> **The task**:
Repeat the entries below exactly. Begin with the first line and end with the line that contains "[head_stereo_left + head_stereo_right".

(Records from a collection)
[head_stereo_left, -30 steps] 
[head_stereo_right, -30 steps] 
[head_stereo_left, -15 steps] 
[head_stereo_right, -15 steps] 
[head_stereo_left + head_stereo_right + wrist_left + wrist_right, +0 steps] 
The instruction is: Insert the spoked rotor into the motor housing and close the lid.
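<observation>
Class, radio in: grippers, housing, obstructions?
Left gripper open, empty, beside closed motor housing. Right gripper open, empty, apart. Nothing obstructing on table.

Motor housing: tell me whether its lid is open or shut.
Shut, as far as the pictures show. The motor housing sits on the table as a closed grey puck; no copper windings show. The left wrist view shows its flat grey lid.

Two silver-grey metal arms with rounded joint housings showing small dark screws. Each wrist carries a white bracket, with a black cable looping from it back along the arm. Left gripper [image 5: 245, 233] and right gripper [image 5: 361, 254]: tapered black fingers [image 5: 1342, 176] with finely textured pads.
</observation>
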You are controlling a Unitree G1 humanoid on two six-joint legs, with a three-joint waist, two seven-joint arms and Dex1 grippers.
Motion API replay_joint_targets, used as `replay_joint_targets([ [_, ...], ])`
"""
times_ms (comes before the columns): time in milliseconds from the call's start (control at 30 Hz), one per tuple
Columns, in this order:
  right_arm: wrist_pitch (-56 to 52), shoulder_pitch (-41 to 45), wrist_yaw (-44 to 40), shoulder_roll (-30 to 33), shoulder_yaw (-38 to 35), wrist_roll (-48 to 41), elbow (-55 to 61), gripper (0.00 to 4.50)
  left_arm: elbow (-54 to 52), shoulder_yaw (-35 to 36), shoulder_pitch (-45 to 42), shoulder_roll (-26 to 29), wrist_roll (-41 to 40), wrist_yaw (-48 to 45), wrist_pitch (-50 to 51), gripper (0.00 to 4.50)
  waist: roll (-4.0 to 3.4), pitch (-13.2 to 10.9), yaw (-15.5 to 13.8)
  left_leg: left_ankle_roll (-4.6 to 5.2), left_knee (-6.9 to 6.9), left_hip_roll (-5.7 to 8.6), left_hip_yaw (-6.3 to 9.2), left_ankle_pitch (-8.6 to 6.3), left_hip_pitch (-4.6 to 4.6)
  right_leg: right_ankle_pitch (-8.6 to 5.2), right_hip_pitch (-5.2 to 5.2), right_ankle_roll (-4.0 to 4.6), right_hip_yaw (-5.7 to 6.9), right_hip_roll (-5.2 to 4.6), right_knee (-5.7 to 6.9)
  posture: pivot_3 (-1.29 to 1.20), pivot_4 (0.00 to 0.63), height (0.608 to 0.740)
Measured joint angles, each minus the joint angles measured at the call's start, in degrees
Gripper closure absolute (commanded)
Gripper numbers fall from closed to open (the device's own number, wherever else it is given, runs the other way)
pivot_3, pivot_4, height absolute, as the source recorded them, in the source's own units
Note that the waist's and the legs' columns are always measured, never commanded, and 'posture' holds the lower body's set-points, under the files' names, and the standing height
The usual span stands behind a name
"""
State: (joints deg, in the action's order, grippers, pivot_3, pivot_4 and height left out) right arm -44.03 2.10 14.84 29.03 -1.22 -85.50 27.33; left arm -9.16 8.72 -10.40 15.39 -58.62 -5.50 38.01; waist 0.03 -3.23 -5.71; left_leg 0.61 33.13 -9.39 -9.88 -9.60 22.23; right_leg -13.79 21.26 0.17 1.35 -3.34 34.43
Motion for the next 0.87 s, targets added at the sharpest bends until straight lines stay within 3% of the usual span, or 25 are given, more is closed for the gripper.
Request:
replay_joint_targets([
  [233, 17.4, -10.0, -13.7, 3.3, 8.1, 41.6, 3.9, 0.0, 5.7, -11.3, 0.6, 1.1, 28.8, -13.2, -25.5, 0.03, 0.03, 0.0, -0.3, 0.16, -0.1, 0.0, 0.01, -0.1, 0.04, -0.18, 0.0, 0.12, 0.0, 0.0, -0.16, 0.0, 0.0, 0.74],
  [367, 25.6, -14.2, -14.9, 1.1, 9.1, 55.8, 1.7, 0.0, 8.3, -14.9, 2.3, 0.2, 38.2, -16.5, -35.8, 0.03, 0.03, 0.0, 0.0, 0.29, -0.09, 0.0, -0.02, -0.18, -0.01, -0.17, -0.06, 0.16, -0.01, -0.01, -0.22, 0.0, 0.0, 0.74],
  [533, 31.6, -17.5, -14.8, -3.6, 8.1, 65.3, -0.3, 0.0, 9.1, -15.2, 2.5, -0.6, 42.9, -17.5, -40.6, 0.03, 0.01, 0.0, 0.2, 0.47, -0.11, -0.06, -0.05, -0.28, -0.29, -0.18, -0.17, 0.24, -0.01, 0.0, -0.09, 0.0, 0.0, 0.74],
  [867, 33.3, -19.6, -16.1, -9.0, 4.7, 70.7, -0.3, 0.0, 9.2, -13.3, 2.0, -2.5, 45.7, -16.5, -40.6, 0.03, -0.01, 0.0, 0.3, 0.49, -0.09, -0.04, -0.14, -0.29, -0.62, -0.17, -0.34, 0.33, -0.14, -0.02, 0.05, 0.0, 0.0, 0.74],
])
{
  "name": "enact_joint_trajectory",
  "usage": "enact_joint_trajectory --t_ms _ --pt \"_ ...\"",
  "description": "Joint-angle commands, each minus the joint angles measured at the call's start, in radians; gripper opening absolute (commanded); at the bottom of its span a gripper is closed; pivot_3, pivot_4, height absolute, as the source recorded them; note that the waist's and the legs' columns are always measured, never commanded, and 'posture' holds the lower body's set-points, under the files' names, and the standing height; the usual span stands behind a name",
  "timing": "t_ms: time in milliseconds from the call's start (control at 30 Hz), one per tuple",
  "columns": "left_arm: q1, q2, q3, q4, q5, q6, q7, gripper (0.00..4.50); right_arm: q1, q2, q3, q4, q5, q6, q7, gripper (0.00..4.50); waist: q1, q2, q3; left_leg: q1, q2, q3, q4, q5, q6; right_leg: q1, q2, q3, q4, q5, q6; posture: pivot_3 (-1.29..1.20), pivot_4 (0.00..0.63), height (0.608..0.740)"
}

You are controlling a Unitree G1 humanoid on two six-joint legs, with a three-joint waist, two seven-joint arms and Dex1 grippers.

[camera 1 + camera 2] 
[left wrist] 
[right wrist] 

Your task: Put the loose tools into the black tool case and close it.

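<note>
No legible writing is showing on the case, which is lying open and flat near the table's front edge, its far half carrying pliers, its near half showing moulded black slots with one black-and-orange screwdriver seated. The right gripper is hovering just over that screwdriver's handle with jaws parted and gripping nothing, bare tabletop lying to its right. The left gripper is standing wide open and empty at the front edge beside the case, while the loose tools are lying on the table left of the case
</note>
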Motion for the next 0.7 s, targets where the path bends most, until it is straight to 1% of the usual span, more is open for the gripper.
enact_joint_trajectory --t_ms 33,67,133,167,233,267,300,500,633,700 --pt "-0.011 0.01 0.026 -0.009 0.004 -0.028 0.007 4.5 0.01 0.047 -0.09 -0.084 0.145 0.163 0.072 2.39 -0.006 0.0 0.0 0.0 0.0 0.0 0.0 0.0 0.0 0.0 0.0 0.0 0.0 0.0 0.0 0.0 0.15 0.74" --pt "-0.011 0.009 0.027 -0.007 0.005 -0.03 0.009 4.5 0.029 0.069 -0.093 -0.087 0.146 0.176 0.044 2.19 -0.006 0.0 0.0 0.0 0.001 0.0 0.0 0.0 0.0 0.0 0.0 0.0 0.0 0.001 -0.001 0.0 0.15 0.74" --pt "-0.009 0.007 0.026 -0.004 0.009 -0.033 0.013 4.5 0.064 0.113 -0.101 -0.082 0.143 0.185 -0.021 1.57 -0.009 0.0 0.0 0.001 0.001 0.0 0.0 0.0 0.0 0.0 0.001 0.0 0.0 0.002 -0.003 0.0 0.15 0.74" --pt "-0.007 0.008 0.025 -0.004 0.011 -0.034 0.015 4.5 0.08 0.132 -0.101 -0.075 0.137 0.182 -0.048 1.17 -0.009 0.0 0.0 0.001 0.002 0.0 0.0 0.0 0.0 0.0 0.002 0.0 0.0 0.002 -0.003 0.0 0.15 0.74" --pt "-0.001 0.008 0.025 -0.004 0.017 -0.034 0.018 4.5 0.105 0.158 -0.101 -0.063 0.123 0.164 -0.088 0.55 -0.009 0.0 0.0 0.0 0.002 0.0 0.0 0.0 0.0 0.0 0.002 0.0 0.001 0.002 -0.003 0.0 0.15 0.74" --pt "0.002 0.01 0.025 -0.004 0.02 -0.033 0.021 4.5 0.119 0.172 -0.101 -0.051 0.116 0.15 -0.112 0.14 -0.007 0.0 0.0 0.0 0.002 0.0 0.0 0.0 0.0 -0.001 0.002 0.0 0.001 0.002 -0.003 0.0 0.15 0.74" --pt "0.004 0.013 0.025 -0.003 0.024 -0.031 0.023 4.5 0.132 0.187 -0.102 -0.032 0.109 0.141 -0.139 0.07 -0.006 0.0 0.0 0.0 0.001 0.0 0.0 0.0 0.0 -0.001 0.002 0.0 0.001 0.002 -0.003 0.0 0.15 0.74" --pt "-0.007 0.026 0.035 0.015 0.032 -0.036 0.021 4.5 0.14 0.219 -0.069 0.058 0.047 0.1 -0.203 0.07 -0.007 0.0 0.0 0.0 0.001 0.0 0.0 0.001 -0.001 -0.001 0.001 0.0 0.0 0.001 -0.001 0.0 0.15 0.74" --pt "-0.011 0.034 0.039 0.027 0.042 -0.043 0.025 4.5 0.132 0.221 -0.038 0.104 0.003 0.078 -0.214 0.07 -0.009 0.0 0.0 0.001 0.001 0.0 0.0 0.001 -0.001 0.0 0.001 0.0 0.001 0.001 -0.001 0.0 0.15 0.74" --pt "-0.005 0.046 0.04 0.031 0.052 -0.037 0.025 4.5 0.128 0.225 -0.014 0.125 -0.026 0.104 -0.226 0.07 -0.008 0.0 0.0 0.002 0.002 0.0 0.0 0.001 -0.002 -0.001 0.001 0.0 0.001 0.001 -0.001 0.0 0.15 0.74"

> **Response to this task**:
[head_stereo_left, -30 steps] 
[head_stereo_right, -30 steps] 
[head_stereo_left, -15 steps] 
[head_stereo_right, -15 steps] 
[head_stereo_left + head_stereo_right + wrist_left + wrist_right, +0 steps] 

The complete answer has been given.